*ACTION ITEM:* Transcribe the listing below exactly, leaving nothing out.

*EXERCISE DATA:*

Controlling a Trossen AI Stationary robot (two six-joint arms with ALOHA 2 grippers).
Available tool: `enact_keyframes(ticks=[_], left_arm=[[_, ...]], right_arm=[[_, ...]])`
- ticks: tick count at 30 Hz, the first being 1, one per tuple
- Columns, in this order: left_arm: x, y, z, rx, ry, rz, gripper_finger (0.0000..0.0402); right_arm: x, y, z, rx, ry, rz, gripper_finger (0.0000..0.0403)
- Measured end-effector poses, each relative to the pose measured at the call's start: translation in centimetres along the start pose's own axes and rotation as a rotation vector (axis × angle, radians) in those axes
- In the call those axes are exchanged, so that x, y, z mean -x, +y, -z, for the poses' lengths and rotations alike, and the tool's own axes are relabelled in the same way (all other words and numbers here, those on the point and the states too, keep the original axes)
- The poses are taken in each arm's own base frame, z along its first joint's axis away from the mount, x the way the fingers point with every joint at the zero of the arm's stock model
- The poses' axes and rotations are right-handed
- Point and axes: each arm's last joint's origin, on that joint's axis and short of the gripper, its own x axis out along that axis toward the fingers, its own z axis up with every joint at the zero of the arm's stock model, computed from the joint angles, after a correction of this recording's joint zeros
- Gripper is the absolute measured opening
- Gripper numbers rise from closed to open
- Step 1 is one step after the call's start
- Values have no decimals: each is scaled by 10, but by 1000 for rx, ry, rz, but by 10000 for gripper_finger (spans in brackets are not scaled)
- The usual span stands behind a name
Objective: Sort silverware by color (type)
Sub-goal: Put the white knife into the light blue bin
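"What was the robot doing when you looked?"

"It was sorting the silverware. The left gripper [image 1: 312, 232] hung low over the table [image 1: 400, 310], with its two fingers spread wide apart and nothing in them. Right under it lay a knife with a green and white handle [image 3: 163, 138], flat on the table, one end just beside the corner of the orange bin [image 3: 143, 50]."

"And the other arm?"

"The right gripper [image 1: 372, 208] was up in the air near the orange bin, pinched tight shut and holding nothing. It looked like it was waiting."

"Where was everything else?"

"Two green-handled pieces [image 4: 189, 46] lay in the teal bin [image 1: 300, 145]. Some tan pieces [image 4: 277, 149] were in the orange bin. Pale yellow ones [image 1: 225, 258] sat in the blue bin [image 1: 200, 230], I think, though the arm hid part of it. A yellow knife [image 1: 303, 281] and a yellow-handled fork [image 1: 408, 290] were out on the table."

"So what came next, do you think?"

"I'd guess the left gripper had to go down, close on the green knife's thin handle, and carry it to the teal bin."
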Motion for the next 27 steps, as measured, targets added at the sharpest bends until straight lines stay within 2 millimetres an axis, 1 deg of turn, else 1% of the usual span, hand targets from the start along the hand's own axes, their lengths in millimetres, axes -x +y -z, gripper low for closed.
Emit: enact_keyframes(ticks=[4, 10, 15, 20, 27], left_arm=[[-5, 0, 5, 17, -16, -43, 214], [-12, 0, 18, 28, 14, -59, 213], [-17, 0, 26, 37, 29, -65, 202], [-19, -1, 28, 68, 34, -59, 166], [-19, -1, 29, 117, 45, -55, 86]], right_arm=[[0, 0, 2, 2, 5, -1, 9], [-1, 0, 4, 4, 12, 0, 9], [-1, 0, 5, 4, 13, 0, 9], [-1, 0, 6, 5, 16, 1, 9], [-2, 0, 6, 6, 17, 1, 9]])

*THE COMPLETED TASK:*
Controlling a Trossen AI Stationary robot (two six-joint arms with ALOHA 2 grippers).
Available tool: `enact_keyframes(ticks=[_], left_arm=[[_, ...]], right_arm=[[_, ...]])`
- ticks: tick count at 30 Hz, the first being 1, one per tuple
- Columns, in this order: left_arm: x, y, z, rx, ry, rz, gripper_finger (0.0000..0.0402); right_arm: x, y, z, rx, ry, rz, gripper_finger (0.0000..0.0403)
- Measured end-effector poses, each relative to the pose measured at the call's start: translation in centimetres along the start pose's own axes and rotation as a rotation vector (axis × angle, radians) in those axes
- In the call those axes are exchanged, so that x, y, z mean -x, +y, -z, for the poses' lengths and rotations alike, and the tool's own axes are relabelled in the same way (all other words and numbers here, those on the point and the states too, keep the original axes)
- The poses are taken in each arm's own base frame, z along its first joint's axis away from the mount, x the way the fingers point with every joint at the zero of the arm's stock model
- The poses' axes and rotations are right-handed
- Point and axes: each arm's last joint's origin, on that joint's axis and short of the gripper, its own x axis out along that axis toward the fingers, its own z axis up with every joint at the zero of the arm's stock model, computed from the joint angles, after a correction of this recording's joint zeros
- Gripper is the absolute measured opening
- Gripper numbers rise from closed to open
- Step 1 is one step after the call's start
- Values have no decimals: each is scaled by 10, but by 1000 for rx, ry, rz, but by 10000 for gripper_finger (spans in brackets are not scaled)
- The usual span stands behind a name
Objective: Sort silverware by color (type)
Sub-goal: Put the white knife into the light blue bin
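"What was the robot doing when you looked?"

"It was sorting the silverware. The left gripper [image 1: 312, 232] hung low over the table [image 1: 400, 310], with its two fingers spread wide apart and nothing in them. Right under it lay a knife with a green and white handle [image 3: 163, 138], flat on the table, one end just beside the corner of the orange bin [image 3: 143, 50]."

"And the other arm?"

"The right gripper [image 1: 372, 208] was up in the air near the orange bin, pinched tight shut and holding nothing. It looked like it was waiting."

"Where was everything else?"

"Two green-handled pieces [image 4: 189, 46] lay in the teal bin [image 1: 300, 145]. Some tan pieces [image 4: 277, 149] were in the orange bin. Pale yellow ones [image 1: 225, 258] sat in the blue bin [image 1: 200, 230], I think, though the arm hid part of it. A yellow knife [image 1: 303, 281] and a yellow-handled fork [image 1: 408, 290] were out on the table."

"So what came next, do you think?"

"I'd guess the left gripper had to go down, close on the green knife's thin handle, and carry it to the teal bin."
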Motion for the next 27 steps, as measured, targets added at the sharpest bends until straight lines stay within 2 millimetres an axis, 1 deg of turn, else 1% of the usual span, hand targets from the start along the hand's own axes, their lengths in millimetres, axes -x +y -z, gripper low for closed.
Emit: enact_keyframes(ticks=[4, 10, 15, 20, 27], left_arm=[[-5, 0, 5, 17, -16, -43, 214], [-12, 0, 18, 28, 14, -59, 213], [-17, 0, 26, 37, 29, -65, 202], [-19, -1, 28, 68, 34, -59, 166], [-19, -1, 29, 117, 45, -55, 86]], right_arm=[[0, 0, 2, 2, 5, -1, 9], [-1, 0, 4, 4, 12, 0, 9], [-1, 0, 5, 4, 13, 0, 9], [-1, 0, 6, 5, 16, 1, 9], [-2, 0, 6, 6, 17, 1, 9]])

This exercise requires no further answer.